Note: if you have troubles building after installing GTK+ 3, please consult this StackOverflow answer.

Once GTK+ is installed, you can download and install the precompiled Mac OS X IUP binary available here. It appears the only download available is for OS X 10.10 64-bit.

Once you have downloaded the tarball, the installation process should be equivalent to Linux's starting at Step 4.

Comparison to Other UI Frameworks

NOTE: This list is far from exhaustive and may contain outdated information.

Pull requests for corrections and additions are welcome!

    • Build Status: Build Status
    • Supported Platforms: Windows (using Win32 APIs), Linux and Mac (using GTK+)
    • Native Look and Feel: Yes
    • "Hello, World!" LOC: 18
    • External Crates: 2
    • External Native Libs: 1
  • PistonDevelopers/conrod
    • Build Status: Build Status
    • Supported Platforms: Windows, Mac, Linux
    • Native Look and Feel: No
    • "Hello, World!" LOC: 40 (estimated based on linked example)
    • External Crates: 9 (not including testing crates and transitive dependencies)
    • External Native Libs: ~0 (depends on backend used)
  • rust-gnome/gtk
    • Build Status: Build Status
    • Supported Platforms: Windows, Mac, Linux
    • Native Look and Feel: Yes
    • "Hello, World!" LOC: 23
    • External Crates: 10 (1 local but pulled from Crates.io)
    • External Native Libs: ~5 (installed on most Linux distros/external on Windows, Mac)
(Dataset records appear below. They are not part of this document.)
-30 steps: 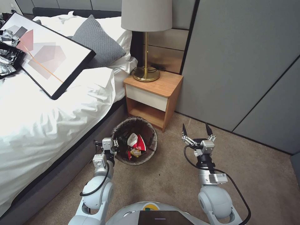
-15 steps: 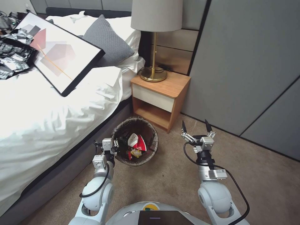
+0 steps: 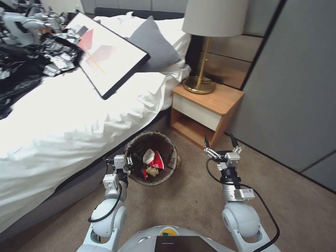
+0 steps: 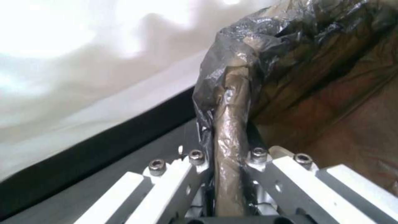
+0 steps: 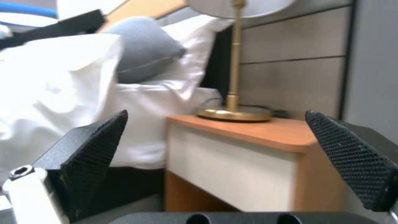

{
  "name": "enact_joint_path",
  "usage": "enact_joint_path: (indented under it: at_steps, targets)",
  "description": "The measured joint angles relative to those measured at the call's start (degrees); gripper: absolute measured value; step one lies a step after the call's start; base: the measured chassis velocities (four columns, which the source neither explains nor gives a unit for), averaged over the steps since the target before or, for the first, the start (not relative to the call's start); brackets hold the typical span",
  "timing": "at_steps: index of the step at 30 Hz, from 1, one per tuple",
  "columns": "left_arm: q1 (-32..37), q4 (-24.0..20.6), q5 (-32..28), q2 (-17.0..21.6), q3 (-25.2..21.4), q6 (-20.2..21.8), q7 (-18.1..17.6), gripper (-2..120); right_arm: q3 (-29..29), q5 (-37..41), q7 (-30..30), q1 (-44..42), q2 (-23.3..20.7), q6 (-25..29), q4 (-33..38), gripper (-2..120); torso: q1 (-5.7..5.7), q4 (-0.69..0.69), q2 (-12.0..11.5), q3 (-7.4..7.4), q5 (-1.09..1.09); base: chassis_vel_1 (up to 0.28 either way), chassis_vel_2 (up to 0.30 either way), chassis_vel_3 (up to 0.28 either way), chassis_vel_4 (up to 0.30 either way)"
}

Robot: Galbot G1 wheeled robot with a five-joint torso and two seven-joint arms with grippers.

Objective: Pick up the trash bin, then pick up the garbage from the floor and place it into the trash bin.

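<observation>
Brown bag liner is folded over the rim of the one bin (image 3: 151, 158), and the left gripper (image 3: 126, 161) is clamped right on that rim at the bin's near-left edge. Up close in the left wrist view, the bagged rim (image 4: 230, 124) runs straight up between the two pinched fingers (image 4: 182, 183).

Inside the bin, just past the left gripper, I count about three bits of garbage (image 3: 153, 162): a red-and-white wrapper, something yellow below it, and a smaller red scrap.

Right gripper (image 3: 221, 147) hangs over the carpet (image 3: 189, 203), well apart from the bin on its other side, both fingers (image 5: 93, 149) spread wide with nothing between them. Straight ahead of it sits one nightstand (image 3: 206, 112) with one lamp (image 3: 206, 45). One bed (image 3: 70, 119) runs alongside the left gripper.
</observation>
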Motion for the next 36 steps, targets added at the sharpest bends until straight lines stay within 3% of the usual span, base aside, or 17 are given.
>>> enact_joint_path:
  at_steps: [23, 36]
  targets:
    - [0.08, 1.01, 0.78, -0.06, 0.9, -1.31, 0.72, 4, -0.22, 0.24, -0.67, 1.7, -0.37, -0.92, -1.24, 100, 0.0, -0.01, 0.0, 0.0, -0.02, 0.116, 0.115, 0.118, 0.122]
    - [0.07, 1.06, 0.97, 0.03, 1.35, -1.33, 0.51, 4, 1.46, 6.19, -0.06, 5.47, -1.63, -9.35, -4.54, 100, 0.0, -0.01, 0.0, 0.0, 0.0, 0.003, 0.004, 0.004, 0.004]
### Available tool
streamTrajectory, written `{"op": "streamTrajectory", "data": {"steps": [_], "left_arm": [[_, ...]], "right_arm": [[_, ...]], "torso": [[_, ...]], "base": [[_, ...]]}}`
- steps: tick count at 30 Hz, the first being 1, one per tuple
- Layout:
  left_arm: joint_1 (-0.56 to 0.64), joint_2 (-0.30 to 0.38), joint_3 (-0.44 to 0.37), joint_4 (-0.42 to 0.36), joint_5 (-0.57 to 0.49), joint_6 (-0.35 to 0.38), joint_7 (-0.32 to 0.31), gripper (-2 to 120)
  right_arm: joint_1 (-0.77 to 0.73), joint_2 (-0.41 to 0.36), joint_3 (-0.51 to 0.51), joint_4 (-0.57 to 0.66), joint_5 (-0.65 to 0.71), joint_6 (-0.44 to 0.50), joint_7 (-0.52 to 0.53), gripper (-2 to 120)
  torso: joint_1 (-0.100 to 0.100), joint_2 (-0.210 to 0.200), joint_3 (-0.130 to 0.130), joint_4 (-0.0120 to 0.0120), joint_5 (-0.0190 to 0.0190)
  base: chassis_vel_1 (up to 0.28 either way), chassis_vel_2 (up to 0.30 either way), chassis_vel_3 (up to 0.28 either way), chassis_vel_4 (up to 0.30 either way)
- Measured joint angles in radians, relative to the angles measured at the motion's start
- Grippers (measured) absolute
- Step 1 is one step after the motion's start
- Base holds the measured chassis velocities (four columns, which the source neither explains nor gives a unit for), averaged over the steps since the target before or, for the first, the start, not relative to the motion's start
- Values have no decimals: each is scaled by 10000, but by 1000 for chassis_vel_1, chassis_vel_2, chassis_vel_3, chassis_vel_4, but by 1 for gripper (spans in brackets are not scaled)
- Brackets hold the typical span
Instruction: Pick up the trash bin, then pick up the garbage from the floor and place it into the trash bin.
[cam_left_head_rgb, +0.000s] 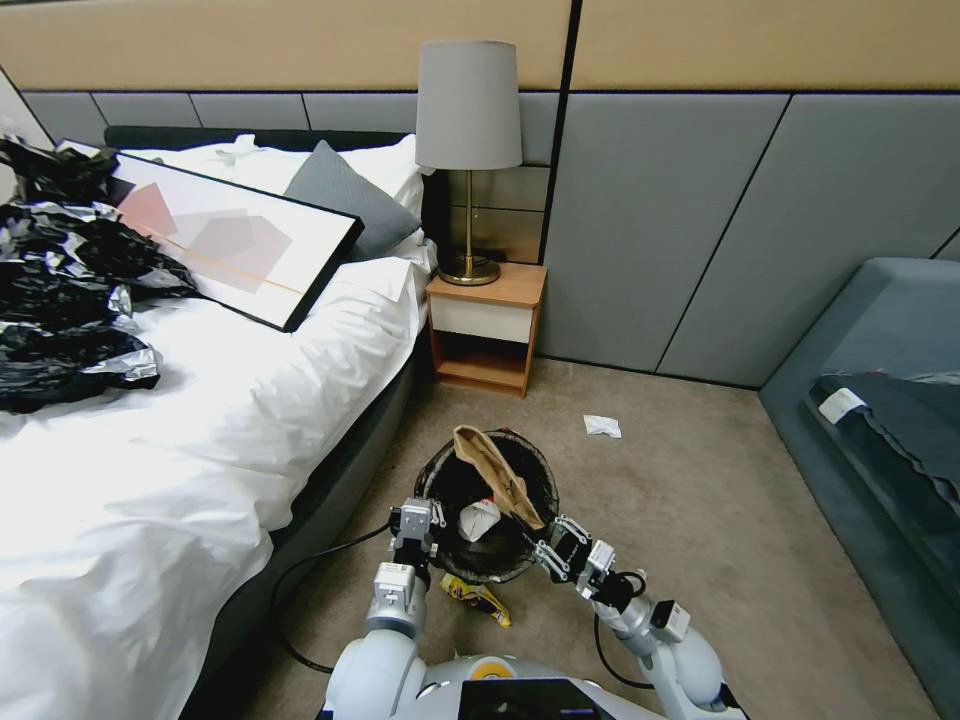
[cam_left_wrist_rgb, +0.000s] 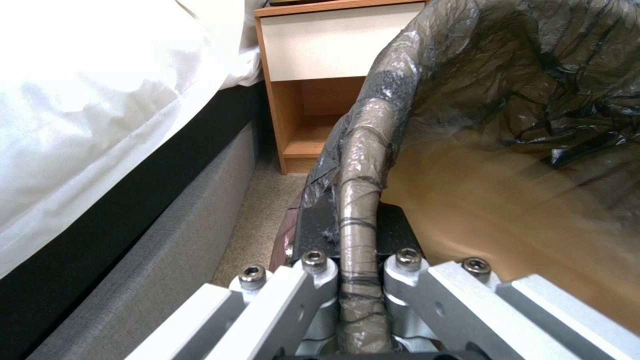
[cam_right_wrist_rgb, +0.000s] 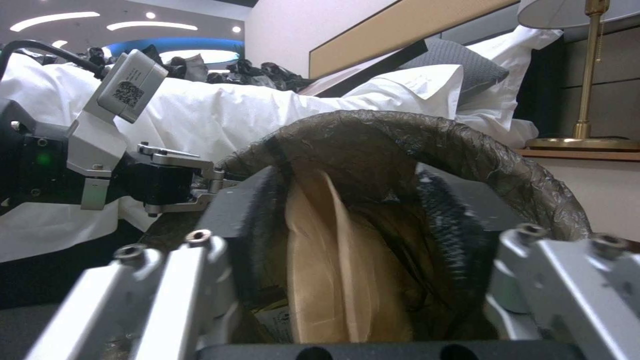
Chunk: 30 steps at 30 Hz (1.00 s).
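**Bin held at the rim, brown paper going in**

Holding the bin (cam_left_head_rgb: 490, 510) with the left gripper (cam_left_head_rgb: 415, 525), jaws closed on the bag-covered rim (cam_left_wrist_rgb: 360, 165) at 9 o'clock of the bin. Seen close in the left wrist view: rim running straight between the two fingers (cam_left_wrist_rgb: 313, 227), pinched from inside and outside. Probably gripped so to keep the mouth facing up and near the floor, next to the bed (cam_left_head_rgb: 200, 420), within reach of the other arm. Cannot tell if the bottom of the bin is touching the carpet or just above it.

Reaching over the rim at about 4 o'clock with the right gripper (cam_left_head_rgb: 550, 548). Jaws standing wide apart in the right wrist view, with the brown paper (cam_right_wrist_rgb: 333, 260) between them but not squeezed, so judged as open and letting go. In the head view the brown paper (cam_left_head_rgb: 495, 475) leaning tilted, lower end inside the bin near the gripper, upper end sticking out above the rim toward 11 o'clock. Also inside, a white crumpled piece (cam_left_head_rgb: 480, 518).

Left forearm coming nearly straight forward from the shoulder, wrist level, gripper pointing toward 12 o'clock. Right arm bent at the elbow, forearm angled inward toward 10 o'clock, gripper tipped down into the mouth.

Not yet collected: a yellow wrapper (cam_left_head_rgb: 480, 598) on the carpet at 6 o'clock, just beside the bin, and a tissue (cam_left_head_rgb: 602, 426) at 1 o'clock, well apart, toward the nightstand (cam_left_head_rgb: 487, 320).
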Motion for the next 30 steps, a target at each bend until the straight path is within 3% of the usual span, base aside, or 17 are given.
{"op": "streamTrajectory", "data": {"steps": [3, 8, 21, 25, 28, 29, 30], "left_arm": [[-4, 11, 5, 0, -19, 0, -1, 1], [2, 24, 27, 5, -20, 0, -5, 1], [0, 32, 69, 6, -11, 1, -17, 1], [9, 28, 53, 6, -7, 1, -19, 1], [21, 17, 9, 6, -3, 1, -24, 1], [42, -3, -19, 6, 12, 0, -30, 1], [42, -3, -19, 6, 12, 0, -30, 1]], "right_arm": [[-63, -7, -1, 10, -23, 40, -43, 82], [-181, -29, 22, 169, -37, 117, -171, 97], [-544, 35, 154, 1766, 140, 266, -518, 100], [-556, 137, 187, 2505, 323, 309, 265, 100], [-555, 325, 213, 3294, -119, 328, 2429, 100], [-621, 551, 286, 3822, -1218, 168, 4907, 100], [-621, 551, 286, 3822, -1218, 168, 4907, 100]], "torso": [[0, 1, -1, 0, 0], [0, 0, 0, -1, 0], [0, 0, 0, 0, 0], [0, 0, 0, 0, -2], [0, 0, 0, 2, -1], [0, 1, 0, 1, -2], [0, 1, 0, 1, -2]], "base": [[0, 0, 0, 0], [0, 0, 0, 0], [0, 0, 0, 0], [0, 0, 0, 0], [0, 0, 0, 0], [0, 0, 0, 0], [0, 0, 0, 0]]}}
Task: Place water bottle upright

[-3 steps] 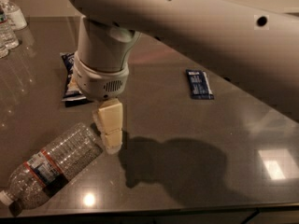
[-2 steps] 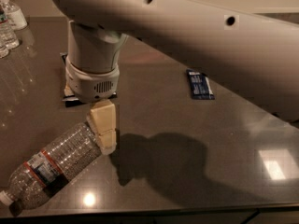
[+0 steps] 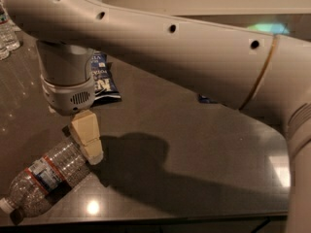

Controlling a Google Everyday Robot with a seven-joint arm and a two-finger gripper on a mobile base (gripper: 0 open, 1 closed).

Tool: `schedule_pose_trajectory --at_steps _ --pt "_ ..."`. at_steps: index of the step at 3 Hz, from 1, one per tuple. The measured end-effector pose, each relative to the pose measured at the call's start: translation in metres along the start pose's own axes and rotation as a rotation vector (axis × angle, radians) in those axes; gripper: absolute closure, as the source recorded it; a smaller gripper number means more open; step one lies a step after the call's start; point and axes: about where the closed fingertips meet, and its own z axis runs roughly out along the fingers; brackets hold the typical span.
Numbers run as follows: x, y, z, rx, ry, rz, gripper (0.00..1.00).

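The water bottle [image 3: 46, 178] lies on its side at the front left of the dark table [image 3: 194, 149]. Its white cap [image 3: 6, 205] points toward the front left edge, and its red-edged label band wraps its middle. My gripper [image 3: 87, 140] hangs from the arm's wrist directly over the bottle's base end. One cream finger [image 3: 86, 135] points down and meets the bottle's upper right end. The second finger is hidden behind it.
A blue chip bag [image 3: 104, 79] lies behind the wrist. A small blue packet [image 3: 206, 100] peeks from under the arm at mid-table. Small clear bottles [image 3: 7, 35] stand at the far left. The table's front edge runs just below the bottle.
The arm has swung left and lower, bringing the gripper closer over the bottle's base end. The bottle has stayed lying in place.
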Motion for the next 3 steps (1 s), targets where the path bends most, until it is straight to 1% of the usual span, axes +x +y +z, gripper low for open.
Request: schedule_pose_trajectory --at_steps 1,2,3 --pt "-0.022 -0.005 0.011 -0.014 0.024 -0.056 0.00" --pt "-0.045 0.000 0.017 -0.018 0.044 -0.103 0.00" --pt "-0.063 0.005 0.026 -0.037 0.065 -0.142 0.00"
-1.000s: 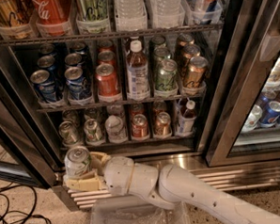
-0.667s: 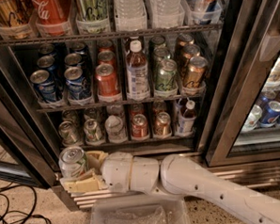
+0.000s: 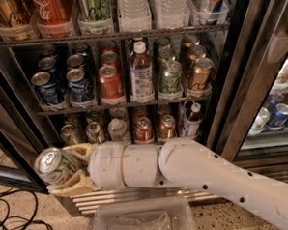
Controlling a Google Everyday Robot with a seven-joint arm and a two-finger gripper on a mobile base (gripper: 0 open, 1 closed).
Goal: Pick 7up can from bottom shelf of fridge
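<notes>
7up can (image 3: 53, 165) inside gripper (image 3: 60, 170), lower left

From where I stand, the claw (image 3: 60, 170) sits low left before the fridge (image 3: 246, 82), clamped round the 7up can (image 3: 50, 163). Its tan fingers (image 3: 72, 184) cover part of the green side, and the markings are too blurred to read. The white arm (image 3: 185, 168) hides the bottom shelf's (image 3: 154, 136) front rail and its cans' lower halves. The top-row bottles (image 3: 133, 11) lose their necks at the upper edge. The plastic bin (image 3: 140, 221) is cut off below.
</notes>
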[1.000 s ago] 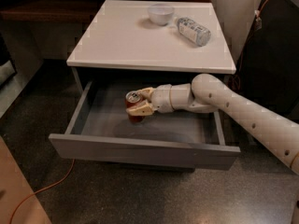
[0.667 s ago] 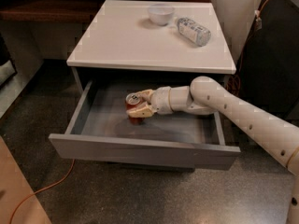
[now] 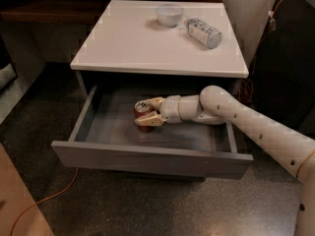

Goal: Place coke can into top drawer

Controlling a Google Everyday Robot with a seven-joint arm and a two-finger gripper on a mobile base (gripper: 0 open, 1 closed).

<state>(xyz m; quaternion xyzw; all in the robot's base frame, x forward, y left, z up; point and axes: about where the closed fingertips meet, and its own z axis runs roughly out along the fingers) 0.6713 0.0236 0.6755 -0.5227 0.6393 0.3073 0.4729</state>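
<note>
Red coke can (image 3: 142, 107) stands upright in the end effector (image 3: 146, 113), which we read as clamped on it, low inside the open top drawer (image 3: 147, 157). We judge this the placing step: the can looks at or just above the drawer floor, and we can't tell which. Next move calls for letting go, then backing out along the arm without tipping it. Above and behind the end effector, the white desk (image 3: 138, 43) carries a white bowl (image 3: 169, 14) and a clear plastic bottle (image 3: 204, 32) lying down. Below it, past the drawer front, are a dark speckled floor (image 3: 128, 205) and an orange cable (image 3: 47, 204).
</note>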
Lines of code should be listed based on the # sloc stat on the Github file page. The raw linecount includes empty lines, which can arbitrarily affect the linecount.

Enabling Visual Styles on Windows

Since Rust/Cargo currently do not support adding resource items to executables, Windows XP and later need an external manifest file to enable visual styles in KISS-UI applications. Otherwise the visual style will be Windows Classic.

However, we have made this very simple to do! Simply copy the kiss-app.manifest file from this repo into the folder of your KISS-UI based executable, rename the file to <executable name>.manifest (including the .exe extension, e.g. my_executable.exe.manifest), and run the executable as-is. You may need to delete and replace or rebuild the executable for this to take effect, as Windows appears to cache manifest file data, likely to avoid reparsing it on each run.

Optionally, you can edit the name= and the <description> values in the manifest file, using any text editor. However, it is unclear to the author what these actually affect.